(INFORMATION SUPPLIED Opens)
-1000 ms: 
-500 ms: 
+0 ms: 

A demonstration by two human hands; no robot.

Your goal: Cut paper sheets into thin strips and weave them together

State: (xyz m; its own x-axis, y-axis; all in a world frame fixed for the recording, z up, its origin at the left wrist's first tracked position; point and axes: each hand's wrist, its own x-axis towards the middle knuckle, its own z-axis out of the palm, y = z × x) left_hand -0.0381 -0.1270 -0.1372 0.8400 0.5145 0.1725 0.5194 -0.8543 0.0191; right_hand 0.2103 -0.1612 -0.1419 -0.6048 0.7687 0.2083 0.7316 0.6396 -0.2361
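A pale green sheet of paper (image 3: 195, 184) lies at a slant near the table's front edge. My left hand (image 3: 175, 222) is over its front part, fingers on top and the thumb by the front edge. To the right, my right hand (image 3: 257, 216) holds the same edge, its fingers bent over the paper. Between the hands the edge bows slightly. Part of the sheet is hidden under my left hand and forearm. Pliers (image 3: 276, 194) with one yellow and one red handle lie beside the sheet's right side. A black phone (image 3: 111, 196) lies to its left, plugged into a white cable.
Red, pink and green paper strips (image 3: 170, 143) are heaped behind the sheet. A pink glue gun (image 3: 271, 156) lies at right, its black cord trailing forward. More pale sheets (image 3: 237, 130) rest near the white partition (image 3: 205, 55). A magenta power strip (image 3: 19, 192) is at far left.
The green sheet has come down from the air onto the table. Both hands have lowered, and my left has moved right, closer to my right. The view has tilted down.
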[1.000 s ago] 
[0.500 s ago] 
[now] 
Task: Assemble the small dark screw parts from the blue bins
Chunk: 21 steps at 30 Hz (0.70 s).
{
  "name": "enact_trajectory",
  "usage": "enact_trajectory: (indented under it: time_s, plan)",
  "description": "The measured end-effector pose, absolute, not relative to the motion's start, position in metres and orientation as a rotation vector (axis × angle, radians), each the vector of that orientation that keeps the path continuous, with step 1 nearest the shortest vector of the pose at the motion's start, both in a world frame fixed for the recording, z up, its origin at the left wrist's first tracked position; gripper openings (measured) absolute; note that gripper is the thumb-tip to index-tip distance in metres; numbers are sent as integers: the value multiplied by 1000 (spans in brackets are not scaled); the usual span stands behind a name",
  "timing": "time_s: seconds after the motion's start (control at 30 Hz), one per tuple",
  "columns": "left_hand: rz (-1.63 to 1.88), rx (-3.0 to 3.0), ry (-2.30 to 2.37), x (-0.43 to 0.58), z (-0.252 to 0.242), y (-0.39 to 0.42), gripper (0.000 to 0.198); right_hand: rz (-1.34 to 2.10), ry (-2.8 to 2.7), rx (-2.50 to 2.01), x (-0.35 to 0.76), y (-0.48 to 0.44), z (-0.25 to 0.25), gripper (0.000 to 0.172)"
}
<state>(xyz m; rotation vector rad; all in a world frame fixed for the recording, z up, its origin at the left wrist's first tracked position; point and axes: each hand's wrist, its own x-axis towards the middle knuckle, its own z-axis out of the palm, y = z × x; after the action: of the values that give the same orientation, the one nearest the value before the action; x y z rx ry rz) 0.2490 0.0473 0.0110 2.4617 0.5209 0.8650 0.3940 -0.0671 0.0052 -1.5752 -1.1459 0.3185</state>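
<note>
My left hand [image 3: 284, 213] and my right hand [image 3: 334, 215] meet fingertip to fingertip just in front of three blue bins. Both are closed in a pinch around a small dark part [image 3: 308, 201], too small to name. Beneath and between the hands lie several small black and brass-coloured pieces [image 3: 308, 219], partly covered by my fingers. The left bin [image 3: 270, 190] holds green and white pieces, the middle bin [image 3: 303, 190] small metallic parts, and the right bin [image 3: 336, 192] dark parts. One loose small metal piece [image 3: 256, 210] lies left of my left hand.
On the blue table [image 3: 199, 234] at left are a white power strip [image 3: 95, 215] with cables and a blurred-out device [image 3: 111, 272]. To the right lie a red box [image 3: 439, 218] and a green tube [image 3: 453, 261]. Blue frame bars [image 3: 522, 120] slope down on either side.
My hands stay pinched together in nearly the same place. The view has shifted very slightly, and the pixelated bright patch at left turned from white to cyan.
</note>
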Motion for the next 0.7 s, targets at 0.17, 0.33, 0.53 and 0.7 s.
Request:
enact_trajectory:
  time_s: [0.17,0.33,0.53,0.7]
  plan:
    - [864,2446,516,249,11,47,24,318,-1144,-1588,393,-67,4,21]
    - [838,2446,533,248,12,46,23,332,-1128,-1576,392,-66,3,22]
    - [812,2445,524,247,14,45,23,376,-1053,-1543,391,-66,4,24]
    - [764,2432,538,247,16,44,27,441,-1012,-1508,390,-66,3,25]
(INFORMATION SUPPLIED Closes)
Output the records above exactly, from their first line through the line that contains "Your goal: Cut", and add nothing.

» **THE ANSWER**:
-1000 ms: 
-500 ms: 
+0 ms: 

A demonstration by two human hands; no robot.

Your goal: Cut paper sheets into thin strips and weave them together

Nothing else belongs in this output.